Recovering from a Shoulder Replacement:

You will may need to keep your arm in a sling on and off for 6 weeks. The sling is worn to support your shoulder by stopping the weight of the arm from pulling down on it, and to protect the repair of your muscle. The sling may be removed for exercising, eating, washing and dressing and may be left off after 10 days if comfortable. 

At this stage:

  • Avoid putting your arm behind your back to scratch, fasten clasps or buttons.
  • Avoid putting your arm out to the front or the side above shoulder level.

You will only be allowed by your surgeon to do specific exercises for the first 3 weeks; these exercises will be shown to you by the physiotherapists on the ward.  These exercises are essential as the first stage of your recovery.

After 3-6 weeks you will be allowed to progress to the second stage of exercises which will be given to you by the out-patient physiotherapy team. You will continue your out-patient physiotherapy rehabilitation until you have restored your function, work and hobbies. This generally takes between six to twelve weeks. 

At this stage:

  • Avoid doing any heavy lifting for 3-4 months after your operation
  • Avoid driving for 2 months or longer until you are confident that you could perform an emergency stop without discomfort.

It is important to continue with the exercises, and be guided by the advice recommended by your physiotherapist.

Complications:

  • COMMON (2-5%)

-          Pain: the procedure will hurt afterwards. It is important to discuss this with the staff and ask for pain killers if needed.  Keeping the arm up (elevated) in a sling will reduce the pain.                            

-          Scar:  the operation will leave a thin scar.  You can discuss thelength of this with the surgeon.

  • RARE (<1%)

-          Infection: This may present as redness, discharge or temperature around the wound. A course of antibiotics may be necessary once the source has been isolated.  

 -    Hypertrophic/ keloid scar: These are scars which grow excessively (within the wound margin and beyond respectively). They occur in some people. They can not be predicted although if you have a previous keloid scar you are at greater risk. Scars may be treated with steroid injection or surgically if necessary. 
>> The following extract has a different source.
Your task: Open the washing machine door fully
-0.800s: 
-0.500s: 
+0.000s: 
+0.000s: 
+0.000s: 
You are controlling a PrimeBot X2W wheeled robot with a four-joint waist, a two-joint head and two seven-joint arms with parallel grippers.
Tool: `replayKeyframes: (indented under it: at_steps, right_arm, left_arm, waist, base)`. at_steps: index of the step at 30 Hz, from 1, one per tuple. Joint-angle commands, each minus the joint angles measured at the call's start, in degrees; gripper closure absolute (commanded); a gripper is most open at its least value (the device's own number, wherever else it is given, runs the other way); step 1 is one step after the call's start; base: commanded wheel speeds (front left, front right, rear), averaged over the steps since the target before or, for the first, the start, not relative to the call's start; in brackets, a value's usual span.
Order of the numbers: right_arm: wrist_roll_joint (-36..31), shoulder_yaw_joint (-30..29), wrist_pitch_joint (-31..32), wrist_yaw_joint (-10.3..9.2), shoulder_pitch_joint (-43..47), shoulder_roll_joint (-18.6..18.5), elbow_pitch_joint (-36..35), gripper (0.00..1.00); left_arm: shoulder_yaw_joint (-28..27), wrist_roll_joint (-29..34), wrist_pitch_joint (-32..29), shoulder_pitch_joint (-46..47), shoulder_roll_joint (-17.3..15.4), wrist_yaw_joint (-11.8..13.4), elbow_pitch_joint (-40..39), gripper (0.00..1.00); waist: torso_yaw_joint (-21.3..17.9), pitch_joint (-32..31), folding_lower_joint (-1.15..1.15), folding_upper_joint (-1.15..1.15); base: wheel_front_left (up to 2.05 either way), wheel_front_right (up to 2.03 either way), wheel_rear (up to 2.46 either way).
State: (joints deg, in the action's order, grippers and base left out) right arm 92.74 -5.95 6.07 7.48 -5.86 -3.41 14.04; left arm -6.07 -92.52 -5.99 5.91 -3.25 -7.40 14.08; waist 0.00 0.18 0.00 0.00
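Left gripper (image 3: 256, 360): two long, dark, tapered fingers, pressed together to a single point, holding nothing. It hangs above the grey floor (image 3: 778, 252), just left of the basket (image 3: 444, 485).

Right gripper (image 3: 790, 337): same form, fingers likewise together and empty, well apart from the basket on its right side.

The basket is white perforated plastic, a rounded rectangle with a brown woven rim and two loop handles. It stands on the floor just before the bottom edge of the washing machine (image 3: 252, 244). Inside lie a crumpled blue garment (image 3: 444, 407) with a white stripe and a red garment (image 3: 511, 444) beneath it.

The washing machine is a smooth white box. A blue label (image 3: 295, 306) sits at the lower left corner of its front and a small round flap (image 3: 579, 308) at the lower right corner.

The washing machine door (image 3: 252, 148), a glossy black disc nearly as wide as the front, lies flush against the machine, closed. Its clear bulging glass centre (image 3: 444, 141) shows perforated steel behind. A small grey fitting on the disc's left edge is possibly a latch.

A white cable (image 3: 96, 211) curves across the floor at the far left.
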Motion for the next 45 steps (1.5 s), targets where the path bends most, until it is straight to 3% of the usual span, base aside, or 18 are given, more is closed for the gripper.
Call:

-          Delayed wound healing:  may occur if the wound is under tension, infected or short of blood supply.                       

-          Fat necrosis (death of soft tissue):  this is also a cause of delayed wound healing.            

-          Bleeding: there will inevitably be some bleeding, but this is Usually controlled at the time of the operation.

-  Neurovascular damage: there are many important nerves and blood vessels that run through the arm. These can be damaged during the operation. This may leave numbness or weakness in the muscles below the elbow. Rarely, this will lead to a further operation.          

-   Delayed/ non-union:  this may happen because the bone is damaged, the bone is poor quality or the blood supply to the bone is inadequate.

-    Failure of fixation   this may happen because the bone is damaged, the bone is poor quality or the blood supply to the bone is inadequate.

 After surgery, your shoulder and arm may be sore and/or uncomfortable for several weeks. You may also have some swelling in the upper part of your arm.  It may take some months to get the strength and movement back in your arm. A full recovery can take up to six months, but this varies from person to person, so it is important to follow your surgeon and physiotherapist’s advice.